Beginning at the line containing "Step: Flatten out" in the material below and ending at the line containing "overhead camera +", return each line exactly and add nothing.

-------- PROVIDED MATERIAL --------

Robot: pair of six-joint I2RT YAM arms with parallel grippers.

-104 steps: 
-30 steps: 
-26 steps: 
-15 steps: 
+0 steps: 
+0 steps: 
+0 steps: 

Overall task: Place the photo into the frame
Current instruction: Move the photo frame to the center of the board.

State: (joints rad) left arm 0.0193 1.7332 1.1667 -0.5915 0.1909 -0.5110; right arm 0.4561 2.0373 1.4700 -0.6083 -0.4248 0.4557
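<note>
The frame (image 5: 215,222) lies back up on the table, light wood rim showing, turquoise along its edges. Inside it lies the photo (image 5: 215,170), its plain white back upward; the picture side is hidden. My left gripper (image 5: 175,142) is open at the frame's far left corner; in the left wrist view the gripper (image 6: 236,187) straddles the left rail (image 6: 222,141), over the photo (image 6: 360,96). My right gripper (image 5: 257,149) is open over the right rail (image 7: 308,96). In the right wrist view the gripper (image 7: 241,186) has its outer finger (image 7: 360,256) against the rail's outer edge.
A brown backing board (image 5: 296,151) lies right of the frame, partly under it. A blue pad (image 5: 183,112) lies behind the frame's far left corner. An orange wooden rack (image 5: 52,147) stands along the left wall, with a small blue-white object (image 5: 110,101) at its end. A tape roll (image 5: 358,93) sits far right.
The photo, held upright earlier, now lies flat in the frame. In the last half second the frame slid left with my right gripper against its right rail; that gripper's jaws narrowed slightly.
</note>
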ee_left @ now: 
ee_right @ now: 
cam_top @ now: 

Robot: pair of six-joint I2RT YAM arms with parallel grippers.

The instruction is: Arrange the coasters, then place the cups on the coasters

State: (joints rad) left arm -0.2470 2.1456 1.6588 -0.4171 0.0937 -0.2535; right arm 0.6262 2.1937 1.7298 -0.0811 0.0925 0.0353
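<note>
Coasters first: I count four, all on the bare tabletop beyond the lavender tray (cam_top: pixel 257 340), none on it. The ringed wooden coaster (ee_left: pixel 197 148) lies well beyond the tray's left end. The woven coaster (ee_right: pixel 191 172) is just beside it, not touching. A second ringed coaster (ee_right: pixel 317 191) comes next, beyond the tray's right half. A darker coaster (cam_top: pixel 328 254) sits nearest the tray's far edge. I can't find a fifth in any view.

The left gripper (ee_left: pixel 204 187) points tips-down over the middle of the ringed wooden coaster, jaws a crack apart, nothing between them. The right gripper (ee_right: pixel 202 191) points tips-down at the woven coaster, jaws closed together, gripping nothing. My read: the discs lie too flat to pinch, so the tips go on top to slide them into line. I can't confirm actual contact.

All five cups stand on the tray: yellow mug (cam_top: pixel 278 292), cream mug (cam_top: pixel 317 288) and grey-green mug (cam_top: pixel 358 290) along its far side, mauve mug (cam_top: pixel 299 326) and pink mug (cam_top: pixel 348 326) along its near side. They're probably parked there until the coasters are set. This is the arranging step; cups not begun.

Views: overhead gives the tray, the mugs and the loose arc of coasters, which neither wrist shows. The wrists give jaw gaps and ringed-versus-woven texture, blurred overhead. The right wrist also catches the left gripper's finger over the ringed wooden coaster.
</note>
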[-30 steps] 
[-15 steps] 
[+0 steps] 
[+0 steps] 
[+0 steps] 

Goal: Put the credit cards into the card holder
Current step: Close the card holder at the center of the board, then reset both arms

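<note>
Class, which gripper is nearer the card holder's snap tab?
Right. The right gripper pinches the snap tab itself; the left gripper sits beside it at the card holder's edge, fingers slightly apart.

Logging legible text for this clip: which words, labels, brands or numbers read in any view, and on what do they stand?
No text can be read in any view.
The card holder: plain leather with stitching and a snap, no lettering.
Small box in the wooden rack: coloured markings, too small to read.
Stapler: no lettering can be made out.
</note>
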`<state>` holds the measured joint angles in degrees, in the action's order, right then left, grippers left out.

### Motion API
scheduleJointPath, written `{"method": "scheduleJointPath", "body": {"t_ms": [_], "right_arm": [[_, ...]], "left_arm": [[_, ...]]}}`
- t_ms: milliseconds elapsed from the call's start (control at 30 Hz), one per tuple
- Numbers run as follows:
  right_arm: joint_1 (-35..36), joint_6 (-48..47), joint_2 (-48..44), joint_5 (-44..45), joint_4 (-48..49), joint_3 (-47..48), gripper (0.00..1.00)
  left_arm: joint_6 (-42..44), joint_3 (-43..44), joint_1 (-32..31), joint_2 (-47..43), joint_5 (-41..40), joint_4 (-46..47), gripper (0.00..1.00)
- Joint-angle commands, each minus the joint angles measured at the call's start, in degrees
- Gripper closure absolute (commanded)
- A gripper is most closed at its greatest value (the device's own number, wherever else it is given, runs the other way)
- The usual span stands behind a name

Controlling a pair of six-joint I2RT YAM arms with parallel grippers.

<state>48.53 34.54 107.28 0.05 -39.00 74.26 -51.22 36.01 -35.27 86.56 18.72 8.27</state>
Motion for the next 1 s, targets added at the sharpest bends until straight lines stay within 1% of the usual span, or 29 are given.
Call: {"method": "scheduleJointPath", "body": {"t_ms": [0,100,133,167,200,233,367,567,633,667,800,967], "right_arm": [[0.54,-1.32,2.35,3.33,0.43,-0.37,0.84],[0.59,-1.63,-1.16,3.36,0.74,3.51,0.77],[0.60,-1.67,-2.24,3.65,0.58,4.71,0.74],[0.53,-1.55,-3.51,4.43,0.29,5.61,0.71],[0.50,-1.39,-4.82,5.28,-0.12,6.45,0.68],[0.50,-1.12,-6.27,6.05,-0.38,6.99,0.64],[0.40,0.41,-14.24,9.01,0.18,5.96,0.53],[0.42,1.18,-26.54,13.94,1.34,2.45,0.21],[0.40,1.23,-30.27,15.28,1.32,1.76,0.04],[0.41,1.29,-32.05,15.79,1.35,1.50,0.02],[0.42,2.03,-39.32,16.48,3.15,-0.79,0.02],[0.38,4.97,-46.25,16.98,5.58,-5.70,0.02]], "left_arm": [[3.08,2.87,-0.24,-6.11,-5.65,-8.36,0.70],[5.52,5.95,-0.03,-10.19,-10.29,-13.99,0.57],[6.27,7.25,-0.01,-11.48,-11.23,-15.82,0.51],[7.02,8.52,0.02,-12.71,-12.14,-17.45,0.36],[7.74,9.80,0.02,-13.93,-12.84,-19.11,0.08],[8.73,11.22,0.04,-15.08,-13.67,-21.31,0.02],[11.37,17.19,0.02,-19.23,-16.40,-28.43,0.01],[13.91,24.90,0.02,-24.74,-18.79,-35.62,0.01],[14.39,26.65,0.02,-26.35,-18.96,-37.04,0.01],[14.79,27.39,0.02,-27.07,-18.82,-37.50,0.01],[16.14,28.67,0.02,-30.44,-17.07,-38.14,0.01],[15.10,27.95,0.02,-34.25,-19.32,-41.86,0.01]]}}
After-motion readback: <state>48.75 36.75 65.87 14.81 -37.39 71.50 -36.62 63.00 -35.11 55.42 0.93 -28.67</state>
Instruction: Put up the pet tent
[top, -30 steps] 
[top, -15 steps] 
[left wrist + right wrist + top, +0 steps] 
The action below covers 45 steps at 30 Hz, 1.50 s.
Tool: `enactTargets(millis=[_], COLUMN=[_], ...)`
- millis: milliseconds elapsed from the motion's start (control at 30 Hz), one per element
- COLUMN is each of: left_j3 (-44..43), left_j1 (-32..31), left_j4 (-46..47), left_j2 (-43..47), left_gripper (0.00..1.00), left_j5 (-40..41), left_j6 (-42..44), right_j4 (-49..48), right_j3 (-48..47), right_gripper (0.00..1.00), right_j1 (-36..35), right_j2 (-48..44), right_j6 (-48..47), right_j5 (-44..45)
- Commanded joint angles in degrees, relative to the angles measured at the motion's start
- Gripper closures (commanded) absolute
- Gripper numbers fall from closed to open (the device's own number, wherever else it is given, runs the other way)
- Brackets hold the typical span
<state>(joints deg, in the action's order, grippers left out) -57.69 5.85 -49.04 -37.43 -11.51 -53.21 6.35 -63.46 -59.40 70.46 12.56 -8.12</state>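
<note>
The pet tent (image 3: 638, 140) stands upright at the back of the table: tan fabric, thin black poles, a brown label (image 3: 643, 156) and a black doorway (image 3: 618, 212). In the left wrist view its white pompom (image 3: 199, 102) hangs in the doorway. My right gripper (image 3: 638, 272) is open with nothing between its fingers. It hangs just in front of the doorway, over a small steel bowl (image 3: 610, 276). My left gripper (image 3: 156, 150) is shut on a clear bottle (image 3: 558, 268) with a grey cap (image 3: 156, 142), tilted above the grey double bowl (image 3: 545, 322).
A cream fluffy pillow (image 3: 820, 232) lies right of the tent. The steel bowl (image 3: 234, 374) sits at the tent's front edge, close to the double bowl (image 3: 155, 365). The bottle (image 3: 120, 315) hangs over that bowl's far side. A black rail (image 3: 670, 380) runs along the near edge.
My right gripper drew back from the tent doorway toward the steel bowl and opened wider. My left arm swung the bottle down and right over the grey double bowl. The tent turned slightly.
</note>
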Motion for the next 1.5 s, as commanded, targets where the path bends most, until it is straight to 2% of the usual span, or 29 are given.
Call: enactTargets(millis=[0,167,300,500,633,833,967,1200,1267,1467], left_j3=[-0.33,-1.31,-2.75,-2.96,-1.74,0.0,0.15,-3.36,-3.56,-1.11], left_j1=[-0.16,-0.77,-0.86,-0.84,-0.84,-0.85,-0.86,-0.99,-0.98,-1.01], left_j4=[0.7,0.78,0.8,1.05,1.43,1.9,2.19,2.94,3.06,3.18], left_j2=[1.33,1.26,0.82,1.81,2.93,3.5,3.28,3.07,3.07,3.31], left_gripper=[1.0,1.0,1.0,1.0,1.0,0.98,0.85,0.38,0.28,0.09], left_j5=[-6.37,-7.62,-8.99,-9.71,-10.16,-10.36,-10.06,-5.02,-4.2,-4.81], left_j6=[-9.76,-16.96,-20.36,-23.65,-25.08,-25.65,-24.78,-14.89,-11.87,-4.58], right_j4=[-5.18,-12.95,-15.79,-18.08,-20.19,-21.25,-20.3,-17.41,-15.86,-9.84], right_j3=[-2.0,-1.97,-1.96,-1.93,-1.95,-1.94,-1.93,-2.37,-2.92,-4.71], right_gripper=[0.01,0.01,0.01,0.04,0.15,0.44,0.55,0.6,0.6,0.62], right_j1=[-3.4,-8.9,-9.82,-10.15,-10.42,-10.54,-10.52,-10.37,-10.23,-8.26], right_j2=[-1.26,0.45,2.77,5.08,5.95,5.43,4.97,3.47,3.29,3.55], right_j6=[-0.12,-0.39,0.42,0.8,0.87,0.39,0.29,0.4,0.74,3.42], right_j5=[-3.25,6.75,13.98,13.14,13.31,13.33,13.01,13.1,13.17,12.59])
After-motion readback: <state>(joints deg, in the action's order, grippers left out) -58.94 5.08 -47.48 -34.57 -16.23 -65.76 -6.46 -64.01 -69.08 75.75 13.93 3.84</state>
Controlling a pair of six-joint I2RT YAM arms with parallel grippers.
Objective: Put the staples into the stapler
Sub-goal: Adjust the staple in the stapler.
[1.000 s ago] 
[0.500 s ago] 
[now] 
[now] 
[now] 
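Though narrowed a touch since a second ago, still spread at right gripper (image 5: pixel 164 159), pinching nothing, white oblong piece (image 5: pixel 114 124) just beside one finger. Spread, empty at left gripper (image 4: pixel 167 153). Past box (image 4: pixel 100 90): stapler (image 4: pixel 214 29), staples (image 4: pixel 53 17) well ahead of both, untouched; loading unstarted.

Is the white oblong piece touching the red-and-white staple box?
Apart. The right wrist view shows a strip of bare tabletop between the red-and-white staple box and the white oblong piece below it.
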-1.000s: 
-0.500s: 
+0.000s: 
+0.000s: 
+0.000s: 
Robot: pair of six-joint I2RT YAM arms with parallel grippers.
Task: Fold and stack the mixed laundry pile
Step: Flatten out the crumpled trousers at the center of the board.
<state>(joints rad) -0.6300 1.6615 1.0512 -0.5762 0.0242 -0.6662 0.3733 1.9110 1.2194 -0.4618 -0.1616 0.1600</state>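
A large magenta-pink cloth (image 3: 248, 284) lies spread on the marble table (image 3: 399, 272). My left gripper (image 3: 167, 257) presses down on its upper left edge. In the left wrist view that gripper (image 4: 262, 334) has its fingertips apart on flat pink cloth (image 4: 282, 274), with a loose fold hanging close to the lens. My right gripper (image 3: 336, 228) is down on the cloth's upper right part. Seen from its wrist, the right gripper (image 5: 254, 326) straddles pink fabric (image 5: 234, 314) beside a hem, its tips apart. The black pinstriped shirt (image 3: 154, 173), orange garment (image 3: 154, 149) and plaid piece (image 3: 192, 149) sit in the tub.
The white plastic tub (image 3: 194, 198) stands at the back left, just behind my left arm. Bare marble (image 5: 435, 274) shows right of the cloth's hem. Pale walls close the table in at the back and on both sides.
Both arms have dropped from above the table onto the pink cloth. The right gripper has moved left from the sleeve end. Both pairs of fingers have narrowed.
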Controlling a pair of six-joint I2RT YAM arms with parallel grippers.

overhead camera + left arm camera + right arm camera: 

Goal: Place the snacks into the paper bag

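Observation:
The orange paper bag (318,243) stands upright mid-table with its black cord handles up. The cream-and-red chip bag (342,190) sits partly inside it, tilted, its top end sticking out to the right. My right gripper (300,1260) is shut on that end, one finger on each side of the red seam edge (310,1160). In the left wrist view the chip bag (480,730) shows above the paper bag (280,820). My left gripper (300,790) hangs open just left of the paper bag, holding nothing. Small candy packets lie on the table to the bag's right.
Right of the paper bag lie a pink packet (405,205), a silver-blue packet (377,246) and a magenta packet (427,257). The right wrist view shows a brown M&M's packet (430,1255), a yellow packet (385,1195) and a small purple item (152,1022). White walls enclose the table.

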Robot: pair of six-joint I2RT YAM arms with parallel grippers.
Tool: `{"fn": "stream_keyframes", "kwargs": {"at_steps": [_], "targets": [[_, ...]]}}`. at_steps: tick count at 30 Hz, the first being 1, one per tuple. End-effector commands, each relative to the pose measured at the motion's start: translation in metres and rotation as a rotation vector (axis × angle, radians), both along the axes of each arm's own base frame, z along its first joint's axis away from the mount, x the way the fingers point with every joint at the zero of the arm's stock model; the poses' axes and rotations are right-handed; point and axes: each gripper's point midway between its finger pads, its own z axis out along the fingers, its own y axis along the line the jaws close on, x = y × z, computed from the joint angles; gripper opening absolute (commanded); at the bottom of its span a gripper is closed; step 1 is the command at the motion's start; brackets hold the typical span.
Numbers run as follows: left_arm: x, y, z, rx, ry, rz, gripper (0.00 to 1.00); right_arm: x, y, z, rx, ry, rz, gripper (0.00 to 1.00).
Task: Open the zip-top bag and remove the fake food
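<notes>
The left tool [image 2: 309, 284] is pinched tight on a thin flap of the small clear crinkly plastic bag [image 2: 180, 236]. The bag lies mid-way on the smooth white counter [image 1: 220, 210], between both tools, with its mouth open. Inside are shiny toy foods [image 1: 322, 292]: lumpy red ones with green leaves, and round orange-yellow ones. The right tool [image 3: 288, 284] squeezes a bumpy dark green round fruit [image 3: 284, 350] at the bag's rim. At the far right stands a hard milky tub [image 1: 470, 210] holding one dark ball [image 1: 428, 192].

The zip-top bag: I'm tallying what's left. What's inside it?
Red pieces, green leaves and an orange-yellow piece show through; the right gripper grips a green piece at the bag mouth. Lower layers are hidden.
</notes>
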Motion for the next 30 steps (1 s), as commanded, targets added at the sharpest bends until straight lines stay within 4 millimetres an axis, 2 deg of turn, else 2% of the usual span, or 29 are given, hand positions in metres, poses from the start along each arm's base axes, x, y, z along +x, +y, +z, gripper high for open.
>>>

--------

EXERCISE ANSWER.
Step: Flatten out the crumpled trousers at the center of the board.
<state>(joints rad) -0.6300 1.6615 1.0512 -0.5762 0.0242 -0.6662 0.3733 1.9110 1.2194 -0.4618 -0.1616 0.1600</state>
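A large magenta-pink cloth (image 3: 248, 284) lies spread on the marble table (image 3: 399, 272). My left gripper (image 3: 167, 257) presses down on its upper left edge. In the left wrist view that gripper (image 4: 262, 334) has its fingertips apart on flat pink cloth (image 4: 282, 274), with a loose fold hanging close to the lens. My right gripper (image 3: 336, 228) is down on the cloth's upper right part. Seen from its wrist, the right gripper (image 5: 254, 326) straddles pink fabric (image 5: 234, 314) beside a hem, its tips apart. The black pinstriped shirt (image 3: 154, 173), orange garment (image 3: 154, 149) and plaid piece (image 3: 192, 149) sit in the tub.
The white plastic tub (image 3: 194, 198) stands at the back left, just behind my left arm. Bare marble (image 5: 435, 274) shows right of the cloth's hem. Pale walls close the table in at the back and on both sides.
Both arms have dropped from above the table onto the pink cloth. The right gripper has moved left from the sleeve end. Both pairs of fingers have narrowed.
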Controlling a pair of six-joint I2RT YAM arms with parallel grippers.

overhead camera + left arm camera + right arm camera: 

The exercise was answered completely.